RURAL – Mas tem um processo nessa transformação, porque no final do dia a exposição de conteúdo precisa se transformar em venda. Onde as empresas estão colocando o farol para que não morram antes
dessa venda acontecer?
ESPANHA – Essa não é uma pergunta simples de responder. Não sou nenhum PhD e agora falo como empresário executivo, não como ABMR&A. O investidor americano Warren Buffett estava certo quando, há 10 anos, com a quebra do banco Lehman Brothers, disse que as Ferraris iriam sair de Wall Street e ir para o campo, para o meio-oeste americano. É isso que está acontecendo e vai continuar. O que diz essa analogia? Hoje, a maior parte do dinheiro está na distribuição. Quem ganha dinheiro está no meio do processo. No momento em que se consegue quebrar essa barreira, significa que houve sucesso na comunicação de conteúdo, porque a empresa chegou a uma interação total com o seu consumidor. A indústria não quer fazer o trabalho do canal, mas quer ter mais acesso à decisão do canal e, para isso, precisa dominar o conteúdo, a comunicação. Isso é uma vertente em todos os negócios. A rede Pão de Açúcar tenta fazer isso. O Magazine Luiza está tendo um tremendo sucesso com isso. Vem de uma ação na bolsa de valores que custava R$ 7 há cinco anos para R$ 170, hoje em dia. É como um funil. Há quem passa e quem fica.

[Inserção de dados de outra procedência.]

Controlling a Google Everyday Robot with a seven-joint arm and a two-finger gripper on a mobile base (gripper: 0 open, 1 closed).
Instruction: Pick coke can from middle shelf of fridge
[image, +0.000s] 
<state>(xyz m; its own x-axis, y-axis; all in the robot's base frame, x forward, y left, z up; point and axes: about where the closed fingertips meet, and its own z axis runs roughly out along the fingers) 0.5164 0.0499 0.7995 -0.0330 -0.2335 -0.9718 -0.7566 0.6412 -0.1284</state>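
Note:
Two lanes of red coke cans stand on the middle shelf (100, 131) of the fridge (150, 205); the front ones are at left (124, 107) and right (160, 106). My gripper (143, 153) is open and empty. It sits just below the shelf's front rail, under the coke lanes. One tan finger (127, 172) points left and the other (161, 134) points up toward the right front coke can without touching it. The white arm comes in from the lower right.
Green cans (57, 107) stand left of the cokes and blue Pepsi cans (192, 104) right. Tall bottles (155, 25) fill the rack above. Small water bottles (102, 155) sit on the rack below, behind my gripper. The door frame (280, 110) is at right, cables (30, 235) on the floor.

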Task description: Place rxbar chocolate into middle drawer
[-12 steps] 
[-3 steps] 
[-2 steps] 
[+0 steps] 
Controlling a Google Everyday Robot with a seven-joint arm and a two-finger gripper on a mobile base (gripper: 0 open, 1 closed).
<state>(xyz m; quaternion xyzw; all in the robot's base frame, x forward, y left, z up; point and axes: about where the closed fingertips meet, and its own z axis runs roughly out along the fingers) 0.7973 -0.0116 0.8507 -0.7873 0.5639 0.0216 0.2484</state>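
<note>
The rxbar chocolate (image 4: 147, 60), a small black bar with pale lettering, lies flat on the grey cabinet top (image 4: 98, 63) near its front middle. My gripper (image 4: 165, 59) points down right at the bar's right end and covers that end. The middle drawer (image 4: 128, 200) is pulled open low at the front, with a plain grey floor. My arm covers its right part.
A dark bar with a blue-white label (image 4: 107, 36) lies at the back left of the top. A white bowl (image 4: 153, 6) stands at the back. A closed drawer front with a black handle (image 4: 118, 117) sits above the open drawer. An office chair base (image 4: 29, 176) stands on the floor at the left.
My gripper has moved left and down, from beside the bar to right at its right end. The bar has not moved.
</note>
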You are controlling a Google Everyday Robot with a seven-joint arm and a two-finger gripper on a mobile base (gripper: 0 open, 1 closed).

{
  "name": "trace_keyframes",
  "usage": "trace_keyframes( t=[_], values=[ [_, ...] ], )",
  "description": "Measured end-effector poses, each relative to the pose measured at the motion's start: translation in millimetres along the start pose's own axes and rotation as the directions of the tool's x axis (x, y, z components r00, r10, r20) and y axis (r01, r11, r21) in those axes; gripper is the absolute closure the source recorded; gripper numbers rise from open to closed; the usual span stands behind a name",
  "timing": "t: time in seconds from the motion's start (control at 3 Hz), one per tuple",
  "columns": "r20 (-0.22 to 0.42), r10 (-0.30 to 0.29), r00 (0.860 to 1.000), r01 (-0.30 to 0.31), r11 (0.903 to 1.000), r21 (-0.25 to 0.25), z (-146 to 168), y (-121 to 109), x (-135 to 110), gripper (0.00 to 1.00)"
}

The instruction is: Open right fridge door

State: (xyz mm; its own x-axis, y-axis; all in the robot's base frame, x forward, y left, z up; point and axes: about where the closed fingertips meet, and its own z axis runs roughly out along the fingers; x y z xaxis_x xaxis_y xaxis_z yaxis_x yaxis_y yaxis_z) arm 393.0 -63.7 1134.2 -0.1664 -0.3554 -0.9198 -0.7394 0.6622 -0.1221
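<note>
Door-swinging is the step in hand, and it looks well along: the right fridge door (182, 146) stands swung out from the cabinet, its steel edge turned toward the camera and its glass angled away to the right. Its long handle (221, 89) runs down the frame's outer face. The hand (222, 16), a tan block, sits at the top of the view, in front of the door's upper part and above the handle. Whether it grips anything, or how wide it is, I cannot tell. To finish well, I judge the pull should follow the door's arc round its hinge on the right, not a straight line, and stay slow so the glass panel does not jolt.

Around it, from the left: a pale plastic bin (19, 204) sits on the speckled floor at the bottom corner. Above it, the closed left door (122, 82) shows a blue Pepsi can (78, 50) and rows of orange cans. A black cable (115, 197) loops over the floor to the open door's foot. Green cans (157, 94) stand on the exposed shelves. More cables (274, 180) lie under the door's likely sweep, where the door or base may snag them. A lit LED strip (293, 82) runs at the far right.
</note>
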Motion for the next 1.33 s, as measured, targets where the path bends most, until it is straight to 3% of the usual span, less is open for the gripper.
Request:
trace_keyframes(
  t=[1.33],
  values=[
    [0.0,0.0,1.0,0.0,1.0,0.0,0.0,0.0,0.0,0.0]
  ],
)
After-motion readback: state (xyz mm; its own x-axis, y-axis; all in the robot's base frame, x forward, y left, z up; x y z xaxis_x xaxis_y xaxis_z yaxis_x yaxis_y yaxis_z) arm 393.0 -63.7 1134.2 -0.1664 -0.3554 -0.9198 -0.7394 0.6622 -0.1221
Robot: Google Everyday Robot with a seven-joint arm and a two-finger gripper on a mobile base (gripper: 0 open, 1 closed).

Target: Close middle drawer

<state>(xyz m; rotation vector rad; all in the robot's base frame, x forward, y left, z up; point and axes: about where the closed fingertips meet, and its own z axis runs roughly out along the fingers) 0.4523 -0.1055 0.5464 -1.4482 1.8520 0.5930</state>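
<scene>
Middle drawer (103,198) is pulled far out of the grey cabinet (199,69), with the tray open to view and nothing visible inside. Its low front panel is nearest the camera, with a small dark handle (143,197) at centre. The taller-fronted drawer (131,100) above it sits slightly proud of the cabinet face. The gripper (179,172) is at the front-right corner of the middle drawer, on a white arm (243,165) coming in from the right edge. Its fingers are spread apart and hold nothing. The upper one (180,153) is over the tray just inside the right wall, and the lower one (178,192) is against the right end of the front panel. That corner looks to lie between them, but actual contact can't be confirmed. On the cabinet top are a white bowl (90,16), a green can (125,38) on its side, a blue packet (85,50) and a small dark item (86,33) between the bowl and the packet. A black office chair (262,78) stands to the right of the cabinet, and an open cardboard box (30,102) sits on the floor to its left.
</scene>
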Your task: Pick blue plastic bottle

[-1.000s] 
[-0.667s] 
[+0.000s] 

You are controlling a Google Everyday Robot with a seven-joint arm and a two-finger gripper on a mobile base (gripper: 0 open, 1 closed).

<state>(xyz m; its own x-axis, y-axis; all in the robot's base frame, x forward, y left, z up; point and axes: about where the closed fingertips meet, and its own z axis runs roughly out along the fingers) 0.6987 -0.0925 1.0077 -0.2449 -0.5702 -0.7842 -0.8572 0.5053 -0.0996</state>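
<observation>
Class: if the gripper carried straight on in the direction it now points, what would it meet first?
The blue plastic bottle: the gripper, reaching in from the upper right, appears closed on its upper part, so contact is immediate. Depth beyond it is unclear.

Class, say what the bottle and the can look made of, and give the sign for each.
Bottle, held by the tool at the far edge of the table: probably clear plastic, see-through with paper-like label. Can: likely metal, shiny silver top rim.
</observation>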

RURAL – E quem passa por esse funil?
ESPANHA – Depende da área. O impacto na ponta tem a ver com o preço, com o custo da oportunidade, quando falo como empresário. Quando se fala em mídia, o impacto está em quem é referência e quem não é. Quem tem a chave de conteúdo para disparar uma comunicação para um indivíduo que tem 50 oportunidades de acesso. Ele vai naquele que tem credibilidade pelo conteúdo no assunto de seu interesse. Digo interesse do ponto de vista emocional, psicológico, financeiro, de tradição ou mesmo de futuro. Por exemplo, a nossa pesquisa sobre hábitos de mídia, com 2,8 mil entrevistas presenciais, mostrou que 93% dos produtores acessam o WhatsApp para discutir temas, mas não para fazer uma transação. Há 2 bilhões de bits de informação, mas o filtro dele é discutir China ou glifosato. Comprar está em outra etapa do processo.

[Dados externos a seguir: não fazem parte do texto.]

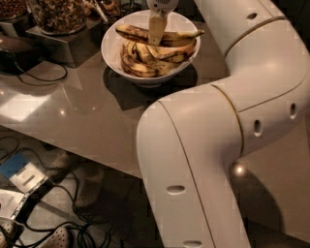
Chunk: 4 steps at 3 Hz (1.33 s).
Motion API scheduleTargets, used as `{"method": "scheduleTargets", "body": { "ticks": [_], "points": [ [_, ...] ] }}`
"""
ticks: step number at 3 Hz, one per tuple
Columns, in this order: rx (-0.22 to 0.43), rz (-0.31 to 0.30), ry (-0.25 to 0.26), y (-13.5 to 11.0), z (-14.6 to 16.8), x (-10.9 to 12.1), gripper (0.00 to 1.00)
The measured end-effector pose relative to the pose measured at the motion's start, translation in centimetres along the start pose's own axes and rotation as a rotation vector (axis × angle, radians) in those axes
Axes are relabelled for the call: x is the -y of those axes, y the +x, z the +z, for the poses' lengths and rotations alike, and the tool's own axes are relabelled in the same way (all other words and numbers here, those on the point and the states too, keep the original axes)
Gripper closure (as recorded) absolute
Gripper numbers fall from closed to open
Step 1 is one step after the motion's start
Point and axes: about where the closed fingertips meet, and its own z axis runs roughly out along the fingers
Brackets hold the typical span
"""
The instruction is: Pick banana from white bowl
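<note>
The white bowl stands at the back of the grey table and holds several bananas. The banana, long and streaked dark, lies across the top of the pile, with its thin stem pointing right. My gripper comes straight down from the top edge over the bowl's middle. It is shut on the banana at mid-length and holds it slightly above the shorter, yellower bananas.
My white arm fills the right half of the view. A glass jar of nuts stands on a grey box left of the bowl. A black cable loops beside it. Cables and devices lie on the floor below the table edge.
</note>
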Motion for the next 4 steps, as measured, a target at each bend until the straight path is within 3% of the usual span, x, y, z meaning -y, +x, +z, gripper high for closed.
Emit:
{"method": "scheduleTargets", "body": {
  "ticks": [1, 2, 4],
  "points": [
    [-0.014, 0.014, 0.041, 0.8, -3.8, -1.1, 1.00],
    [-0.002, 0.016, 0.059, 0.9, -4.4, -1.1, 1.00],
    [0.017, 0.040, 0.041, 2.1, -6.8, -3.4, 1.00]
  ]
}}
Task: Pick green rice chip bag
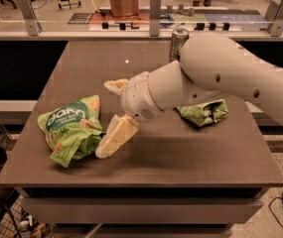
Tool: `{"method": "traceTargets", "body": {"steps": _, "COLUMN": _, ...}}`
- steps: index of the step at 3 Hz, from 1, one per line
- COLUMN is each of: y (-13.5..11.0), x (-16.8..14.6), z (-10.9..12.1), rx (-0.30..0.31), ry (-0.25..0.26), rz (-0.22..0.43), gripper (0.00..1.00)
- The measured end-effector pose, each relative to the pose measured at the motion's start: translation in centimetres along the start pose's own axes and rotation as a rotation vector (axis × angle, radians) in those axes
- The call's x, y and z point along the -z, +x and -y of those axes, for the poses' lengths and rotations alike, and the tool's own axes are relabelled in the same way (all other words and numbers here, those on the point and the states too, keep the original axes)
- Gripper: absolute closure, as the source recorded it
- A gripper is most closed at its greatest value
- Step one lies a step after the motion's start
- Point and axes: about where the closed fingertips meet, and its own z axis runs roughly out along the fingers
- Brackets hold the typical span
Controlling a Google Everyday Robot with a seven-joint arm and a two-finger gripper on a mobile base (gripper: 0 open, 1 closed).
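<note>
The green rice chip bag [70, 128] lies crumpled on the left of the brown table [180, 157], light green with a dark green oval logo and white letters. My gripper [110, 116] is open just right of the bag. One cream finger [115, 137] points down at the bag's right edge, the other finger [115, 86] sits higher behind. Nothing is held between them. My white arm [220, 78] reaches in from the right.
A smaller olive-green bag [204, 112] lies on the table's right, partly behind my arm. A dark can [178, 41] stands at the back. A glass rail with posts runs behind the table. The table's front edge is near.
</note>
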Motion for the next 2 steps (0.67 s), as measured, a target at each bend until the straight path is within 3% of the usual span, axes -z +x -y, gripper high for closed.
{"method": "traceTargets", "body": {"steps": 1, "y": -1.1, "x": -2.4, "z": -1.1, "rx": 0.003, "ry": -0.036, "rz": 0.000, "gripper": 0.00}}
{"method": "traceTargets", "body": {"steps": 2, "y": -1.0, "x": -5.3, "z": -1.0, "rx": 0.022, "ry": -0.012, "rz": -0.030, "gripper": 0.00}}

RURAL – O poder de convencimento está definitivamente no digital?
ESPANHA – Acho que, atualmente, de uma salada de informações que se joga no campo, quem tem a chave de qual peneira abrir é o produtor, a depender da sua necessidade de informação. Por exemplo, dias de campo ainda se vende muito bem. Isso a pesquisa mostra: 58% dos produtores acham dias de campo necessários. Nunca aconteceram tantos eventos como atualmente. Um produtor não tem tempo de receber o indivíduo do arame, do abubo, da cerca, da instalação, do gás, do petróleo, do sêmen, da gramínea, do glifosato, do drone, da água, do cocho. Nesse cenário, entram os dias de campo, que vão se profissionalizar cada vez mais. Esse é um caminho de comunicação que será cada vez mais participativo, do lado do produtor e também do lado das empresas.